Lessons captured to memory

memory/project_phase_n5b_state.md records the high-value gotchas surfaced during N.5b implementation. Three particularly bitable ones:

  1. uniform sampler2DArray + glProgramUniformHandleARB is unreliable. Some drivers (NVIDIA Windows in this case) reject the combination with GL_INVALID_OPERATION. Use the uniform uvec2 + sampler2DArray(handle) constructor pattern instead — N.5's mesh_modern uses this, and N.5b's terrain_modern adopted it after the black-terrain regression.
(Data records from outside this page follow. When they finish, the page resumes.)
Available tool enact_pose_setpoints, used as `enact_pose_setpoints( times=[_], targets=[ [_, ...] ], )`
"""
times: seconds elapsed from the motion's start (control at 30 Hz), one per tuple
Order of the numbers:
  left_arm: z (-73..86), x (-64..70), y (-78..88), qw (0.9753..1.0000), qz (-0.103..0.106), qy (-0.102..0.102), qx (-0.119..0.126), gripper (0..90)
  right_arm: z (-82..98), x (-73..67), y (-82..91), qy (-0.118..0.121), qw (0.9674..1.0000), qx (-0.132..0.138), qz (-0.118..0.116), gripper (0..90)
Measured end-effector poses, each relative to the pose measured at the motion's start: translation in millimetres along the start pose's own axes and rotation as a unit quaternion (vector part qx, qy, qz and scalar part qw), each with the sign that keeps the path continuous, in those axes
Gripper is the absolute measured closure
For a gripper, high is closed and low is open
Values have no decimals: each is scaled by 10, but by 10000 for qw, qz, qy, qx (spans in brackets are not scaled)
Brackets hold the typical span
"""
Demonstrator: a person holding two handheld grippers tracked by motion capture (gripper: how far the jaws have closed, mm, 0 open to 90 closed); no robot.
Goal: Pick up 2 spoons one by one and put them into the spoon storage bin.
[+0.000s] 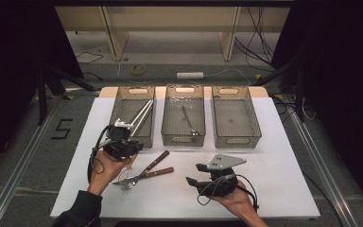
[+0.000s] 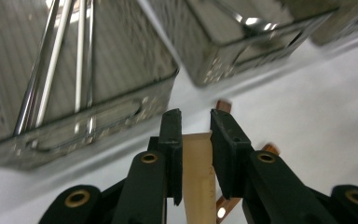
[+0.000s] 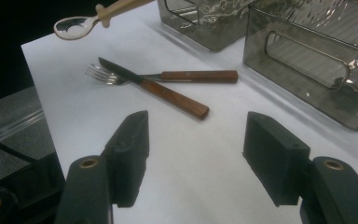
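Spoon (image 3: 98,16), pale, probably wooden, was clamped by its handle in the left gripper (image 2: 196,140), held in the air above the knife (image 3: 156,88) and fork (image 3: 168,75). Right gripper (image 3: 193,154) hung open and empty, near the knife's handle end. Three bins (image 1: 230,118) sat beyond the knife.

The spoon (image 3: 100,14) above the knife (image 3: 154,87) looks like pale, smooth plastic. The knife and the fork (image 3: 168,75) under it have shiny metal ends and brown wooden handles. Past the knife, the bins (image 3: 303,60) are glossy smoky see-through plastic on a matt white tabletop (image 3: 191,154).
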State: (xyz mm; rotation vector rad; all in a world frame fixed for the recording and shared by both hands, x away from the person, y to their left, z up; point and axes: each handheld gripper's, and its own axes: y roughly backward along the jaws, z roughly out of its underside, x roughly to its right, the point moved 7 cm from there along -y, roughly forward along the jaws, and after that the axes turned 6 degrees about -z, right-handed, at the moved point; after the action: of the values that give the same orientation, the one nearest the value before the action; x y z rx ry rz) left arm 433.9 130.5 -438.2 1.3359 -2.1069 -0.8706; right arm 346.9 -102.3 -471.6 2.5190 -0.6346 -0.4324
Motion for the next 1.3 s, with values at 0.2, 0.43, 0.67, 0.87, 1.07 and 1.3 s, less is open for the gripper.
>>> enact_pose_setpoints(
  times=[0.2, 0.43, 0.67, 0.87, 1.07, 1.3],
  targets=[
    [-266, 87, 20, 9990, 129, 0, 418, 747, -2, 26, 22, -23, 10000, 50, 22, 412],
    [-628, 182, 9, 9961, 249, -5, 847, 746, -6, 48, 46, -24, 10000, 80, 36, 409],
    [-965, 251, -109, 9926, 284, -10, 1180, 746, -13, 71, 70, -66, 9998, 158, 61, 400],
    [-1168, 261, -262, 9909, 275, 29, 1318, 746, -9, 90, 83, -104, 9998, 161, 56, 396],
    [-1328, 286, -426, 9890, 284, 129, 1447, 745, -13, 103, 102, -74, 9998, 177, 58, 392],
    [-1407, 349, -666, 9883, 227, 135, 1503, 744, -14, 116, 108, -53, 9997, 203, 114, 348]
  ],
)
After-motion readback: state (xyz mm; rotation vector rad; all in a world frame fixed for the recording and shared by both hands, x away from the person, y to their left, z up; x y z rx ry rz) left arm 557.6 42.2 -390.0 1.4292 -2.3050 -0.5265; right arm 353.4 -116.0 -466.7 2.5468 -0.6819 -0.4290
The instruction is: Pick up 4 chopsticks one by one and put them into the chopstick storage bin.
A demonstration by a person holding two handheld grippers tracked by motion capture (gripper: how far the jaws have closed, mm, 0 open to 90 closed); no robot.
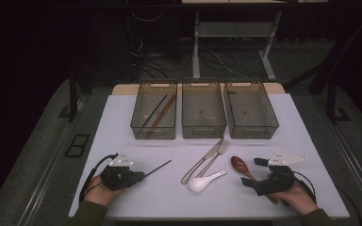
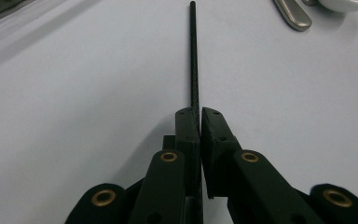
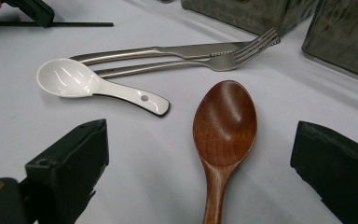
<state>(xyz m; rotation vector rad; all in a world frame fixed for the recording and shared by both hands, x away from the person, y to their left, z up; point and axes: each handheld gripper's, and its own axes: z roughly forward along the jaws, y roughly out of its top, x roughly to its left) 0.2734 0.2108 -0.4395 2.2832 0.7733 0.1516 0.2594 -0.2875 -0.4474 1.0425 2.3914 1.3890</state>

  2. MaybeFlushTerrainDiag underflow. A naive median calc (copy[N - nz/2]) underflows to copy[N] when only one sample has been recorded. Use copy[N - 1 - (nz - 1) / 2] instead.

  3. Visual gate must actually be visually confirmed. "Go" doesn't mean "verified." During N.5b's gate the user said "go" without launching, which masked the black-terrain regression for hours. The gate must include the user reporting actual visual confirmation, not assent to proceed.